What you should do »
Line by line, set down all the data below exactly, omitting any picture.
########
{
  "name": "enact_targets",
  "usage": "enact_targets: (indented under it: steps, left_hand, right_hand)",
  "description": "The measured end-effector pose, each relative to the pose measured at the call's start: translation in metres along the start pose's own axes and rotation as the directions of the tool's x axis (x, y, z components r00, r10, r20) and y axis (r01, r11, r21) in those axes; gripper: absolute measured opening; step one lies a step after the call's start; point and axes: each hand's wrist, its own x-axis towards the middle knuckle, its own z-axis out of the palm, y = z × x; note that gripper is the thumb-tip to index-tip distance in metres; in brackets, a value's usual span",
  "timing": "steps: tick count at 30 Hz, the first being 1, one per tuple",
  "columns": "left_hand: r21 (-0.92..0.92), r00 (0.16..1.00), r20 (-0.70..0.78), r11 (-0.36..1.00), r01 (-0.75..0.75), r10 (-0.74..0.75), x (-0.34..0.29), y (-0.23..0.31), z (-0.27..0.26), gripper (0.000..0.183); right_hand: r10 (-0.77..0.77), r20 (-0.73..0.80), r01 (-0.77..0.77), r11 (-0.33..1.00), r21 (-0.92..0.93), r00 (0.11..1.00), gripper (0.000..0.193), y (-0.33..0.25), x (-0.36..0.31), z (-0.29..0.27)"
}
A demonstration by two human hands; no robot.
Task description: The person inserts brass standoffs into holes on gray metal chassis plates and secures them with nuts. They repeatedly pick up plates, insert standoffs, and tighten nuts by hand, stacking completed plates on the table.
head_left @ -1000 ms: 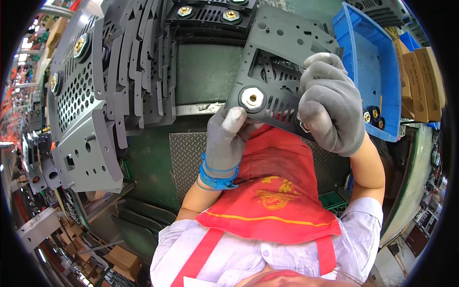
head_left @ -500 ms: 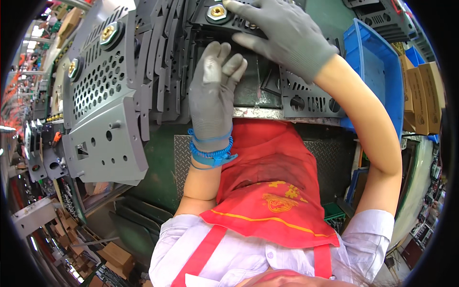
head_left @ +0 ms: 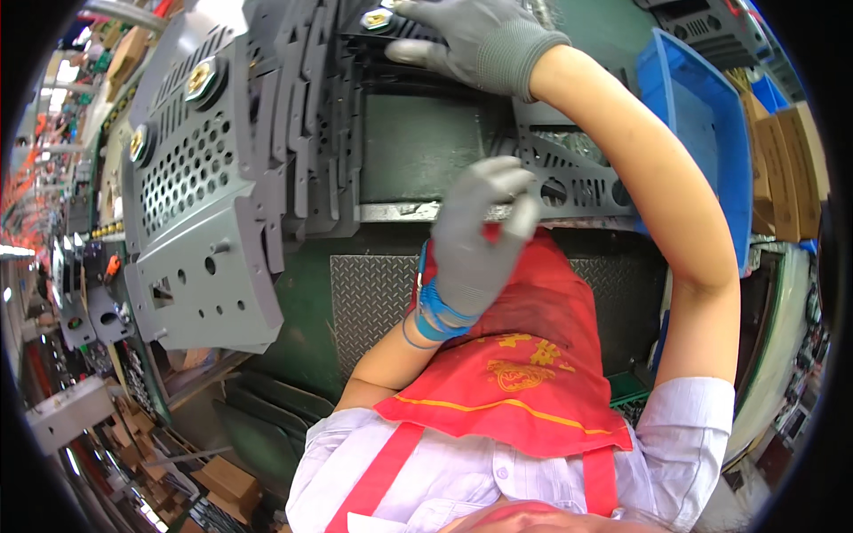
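My right hand point(head_left: 484, 44), in a grey glove, is at the upper middle, gripping a dark metal panel point(head_left: 355, 40) with its thumb along the near side. A brass nut with a hexagonal seat point(head_left: 377, 19) shows on the panel just left of the fingers; the far fingertips are cut off by the frame. My left hand point(head_left: 480, 235), gloved too, hovers in front of the table edge over the red apron. Its thumb stands apart from half-curled, slightly blurred fingers, with nothing visible between them. A blue coiled cord point(head_left: 435, 311) circles that wrist.
Grey perforated plates point(head_left: 191, 178) with brass fittings stand in a dense stack at left. A grey plate with slots and round holes point(head_left: 577, 186) lies at the table's front edge. Right of it stands a blue bin point(head_left: 702, 133), beside cardboard boxes point(head_left: 786, 169).
My left hand has dropped away from the panel, toward me and to the right. My right hand has shifted left and away, and the panel with the brass nut has shifted left with it.
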Motion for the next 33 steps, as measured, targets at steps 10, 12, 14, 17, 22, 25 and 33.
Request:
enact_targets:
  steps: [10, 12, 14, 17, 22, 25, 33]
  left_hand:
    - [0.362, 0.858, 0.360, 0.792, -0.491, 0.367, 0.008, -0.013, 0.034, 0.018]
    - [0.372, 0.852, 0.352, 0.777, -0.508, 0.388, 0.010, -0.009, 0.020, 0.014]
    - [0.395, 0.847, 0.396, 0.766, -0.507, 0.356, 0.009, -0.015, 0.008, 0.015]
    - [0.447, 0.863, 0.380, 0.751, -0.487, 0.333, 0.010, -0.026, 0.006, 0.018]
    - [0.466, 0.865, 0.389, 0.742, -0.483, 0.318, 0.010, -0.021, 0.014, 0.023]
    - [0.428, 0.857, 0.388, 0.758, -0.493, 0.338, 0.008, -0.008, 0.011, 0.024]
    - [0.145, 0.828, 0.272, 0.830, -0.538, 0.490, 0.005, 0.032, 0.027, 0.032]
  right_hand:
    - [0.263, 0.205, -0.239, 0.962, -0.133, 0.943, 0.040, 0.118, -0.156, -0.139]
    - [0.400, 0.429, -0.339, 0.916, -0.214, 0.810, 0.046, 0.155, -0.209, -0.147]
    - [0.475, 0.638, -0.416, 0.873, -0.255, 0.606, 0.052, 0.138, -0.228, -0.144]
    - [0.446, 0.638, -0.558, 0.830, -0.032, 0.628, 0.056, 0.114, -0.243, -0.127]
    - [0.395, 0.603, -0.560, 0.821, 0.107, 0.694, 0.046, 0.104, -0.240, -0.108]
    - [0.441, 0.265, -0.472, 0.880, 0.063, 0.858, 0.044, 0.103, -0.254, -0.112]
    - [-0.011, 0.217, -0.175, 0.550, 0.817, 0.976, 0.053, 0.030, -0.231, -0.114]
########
Exercise response »
{
  "name": "enact_targets",
  "usage": "enact_targets: (indented under it: steps, left_hand, right_hand)",
  "description": "The measured end-effector pose, each relative to the pose measured at the call's start: translation in metres along the start pose's own axes and rotation as the directions of the tool's x axis (x, y, z components r00, r10, r20) and y axis (r01, r11, r21) in those axes; gripper: absolute measured opening; step one lies a step after the call's start; point and axes: each hand's wrist, its own x-axis towards the middle knuckle, its own z-axis out of the palm, y = z × x; note that gripper is the thumb-tip to index-tip distance in metres; in brackets, a value's usual span",
  "timing": "steps: tick count at 30 Hz, the first being 1, one per tuple",
  "columns": "left_hand: r21 (-0.92..0.92), r00 (0.16..1.00), r20 (-0.70..0.78), r11 (-0.36..1.00), r01 (-0.75..0.75), r10 (-0.74..0.75), x (-0.34..0.29), y (-0.23..0.31), z (-0.27..0.26), gripper (0.000..0.183); right_hand: r10 (-0.77..0.77), r20 (-0.73..0.80), r01 (-0.77..0.77), r11 (-0.33..1.00), r21 (-0.92..0.93), r00 (0.11..1.00), gripper (0.000..0.193), y (-0.33..0.25), x (-0.36..0.31), z (-0.29..0.27)"
}
A demonstration by two human hands; no robot.
Task description: The person inserts brass standoffs into holes on gray metal chassis plates and secures them with nuts. They repeatedly pick up plates, insert standoffs, and tighten nuts by hand, stacking completed plates on the table.
head_left @ -1000 ms: 
head_left @ -500 ms: 
head_left @ +0 ms: 
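My right hand point(head_left: 484, 44), in a grey glove, is at the upper middle, gripping a dark metal panel point(head_left: 355, 40) with its thumb along the near side. A brass nut with a hexagonal seat point(head_left: 377, 19) shows on the panel just left of the fingers; the far fingertips are cut off by the frame. My left hand point(head_left: 480, 235), gloved too, hovers in front of the table edge over the red apron. Its thumb stands apart from half-curled, slightly blurred fingers, with nothing visible between them. A blue coiled cord point(head_left: 435, 311) circles that wrist.
Grey perforated plates point(head_left: 191, 178) with brass fittings stand in a dense stack at left. A grey plate with slots and round holes point(head_left: 577, 186) lies at the table's front edge. Right of it stands a blue bin point(head_left: 702, 133), beside cardboard boxes point(head_left: 786, 169).
My left hand has dropped away from the panel, toward me and to the right. My right hand has shifted left and away, and the panel with the brass nut has shifted left with it.
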Motion for the next 33 steps, as measured, targets at steps 10, 12, 14, 17, 22, 25 and 33.
Request:
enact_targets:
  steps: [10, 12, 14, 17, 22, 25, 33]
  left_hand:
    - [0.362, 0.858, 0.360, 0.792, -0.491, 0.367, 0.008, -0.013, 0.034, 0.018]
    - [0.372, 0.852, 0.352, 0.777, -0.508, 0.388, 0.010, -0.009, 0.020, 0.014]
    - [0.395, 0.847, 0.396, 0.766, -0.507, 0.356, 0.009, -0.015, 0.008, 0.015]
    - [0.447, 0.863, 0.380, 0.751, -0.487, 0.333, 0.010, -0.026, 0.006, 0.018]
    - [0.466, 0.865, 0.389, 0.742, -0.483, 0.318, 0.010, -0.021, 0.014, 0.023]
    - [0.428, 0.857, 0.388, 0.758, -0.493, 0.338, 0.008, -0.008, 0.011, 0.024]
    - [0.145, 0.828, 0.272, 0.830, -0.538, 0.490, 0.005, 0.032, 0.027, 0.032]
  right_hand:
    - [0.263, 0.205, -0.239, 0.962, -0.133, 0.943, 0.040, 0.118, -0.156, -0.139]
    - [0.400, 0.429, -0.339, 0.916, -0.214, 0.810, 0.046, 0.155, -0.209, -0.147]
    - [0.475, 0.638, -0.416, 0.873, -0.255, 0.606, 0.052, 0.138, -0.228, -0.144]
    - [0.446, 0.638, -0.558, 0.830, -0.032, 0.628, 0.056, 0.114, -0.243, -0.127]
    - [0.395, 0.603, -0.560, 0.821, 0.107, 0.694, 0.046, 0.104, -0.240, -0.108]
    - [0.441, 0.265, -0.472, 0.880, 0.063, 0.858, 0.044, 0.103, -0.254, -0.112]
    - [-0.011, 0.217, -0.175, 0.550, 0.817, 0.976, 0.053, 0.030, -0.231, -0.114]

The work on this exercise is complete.